Хмель у Ганса понемногу стал проходить, и он приналёг на весла.
Они подъехали к борту яхты и стали кричать, но трапа им никто не спускал.
Ганс выругался и встал на ноги, теперь уже не шатаясь. Сверху доносились приглушенные крики и возня.
— Доннерветтер! Что там случилось? — прошептал Ганс и, сев, несколькими ударами весел подвел шлюпку к носу яхты. Профессор перестал править и сидел, погруженный в свои мысли.
Ганс приставил к борту судна весла, с неожиданной быстротой забрался по ним и схватился за якорную цепь раньше, чем шлюпка успела отойти от яхты. Потом подтянулся на руках и точным движением перебросил свое грузное тело на палубу.
Весла упали в воду, но профессор Бернштейн не сделал попытки их выловить. Он неподвижно смотрел на двух людей, бесчувственно лежащих на дне шлюпки, но едва ли видел их.
Гулко прозвучали тяжелые шаги Ганса. Донесся хрюкающий звук неправильно работающего выхлопного клапана его противогаза.
На палубе было очень темно. Верхние огни были почему-то потушены. Странные звуки слышались из салона. Гигант обрушился на запертую дверь и вбежал в коридор, словно двери и не было.
Кают-компания была ярко освещена. На столе из редчайшего железного дерева в беспорядке громоздились колбасы, консервы, копченые окорока. В креслах и на полу сидели или валялись пьяные, горланящие люди. Они то и дело отдирали резину своих противогазов, чтобы засунуть под нее куски пищи. Все это походило на пьяную оргию, хотя не было видно ни одной бутылки.

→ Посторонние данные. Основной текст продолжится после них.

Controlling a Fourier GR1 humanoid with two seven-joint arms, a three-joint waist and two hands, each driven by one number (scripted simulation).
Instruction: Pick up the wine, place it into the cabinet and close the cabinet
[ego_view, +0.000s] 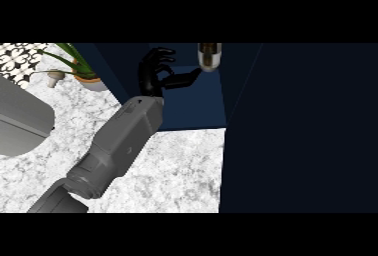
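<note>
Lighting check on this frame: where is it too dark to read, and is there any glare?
Head view: the marble counter is bright and even; the cabinet interior is dim, so the black left hand barely stands out; the wine bottle carries a pale highlight; the dark panel at right is near black.

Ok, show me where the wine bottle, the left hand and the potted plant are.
wine bottle (210, 56): head view, on the middle of its body.
left hand (152, 76): head view, on the palm, below the fingers.
potted plant (92, 82): head view, on its pot.
</note>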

Только два человека из всей компании не имели противогазов. Один из них был негр-кок. С налитыми кровью белками, едва стоя на ногах, прислуживал он буйным гулякам. Пинки и удары сыпались на него со всех сторон.
Другой человек без противогаза был боцман Вильямс. Он связанный лежал у двери, так что Ганс при первом же шаге споткнулся о его тело.
Никто из пирующих не заметил Ганса. Несколько секунд в немой ярости он наблюдал их, потом заревел так, что зазвенели хрусталики на люстре:
— Эй, вы!!Отродье свиней и сусликов!!Встать!!!
— Клянусь приливом, это корабельный бунт, мистер Шютте! Эти пираты опьянели и решили обожраться один раз за всю свою морскую жизнь! — отозвался связанный боцман.
Кое-кто поднялся, но большинство осталось лежать.
Вдруг здоровый рыжий детина прыгнул на Ганса. В тот же момент тело его отлетело в сторону, сбив с ног еще двух матросов, приготовившихся к нападению.
После этого нельзя было ничего разобрать. Все двадцать человек, кроме пяти-шести мертвецки пьяных, бросились на Ганса. Послышался хрип, стоны, звон и рычание…
Стол перевернулся. Рыжий схватил окорок и начал дубасить им Ганса по голове. После пятого удара Ганс почувствовал, что его бьют. Он вырвал окорок едва не вместе с рукой рыжего и стал действовать окороком, как дубиной.
Скоро уже не пять, а десять человек лежали на полу. Оставшиеся нападали с меньшим пылом и вскоре отступили.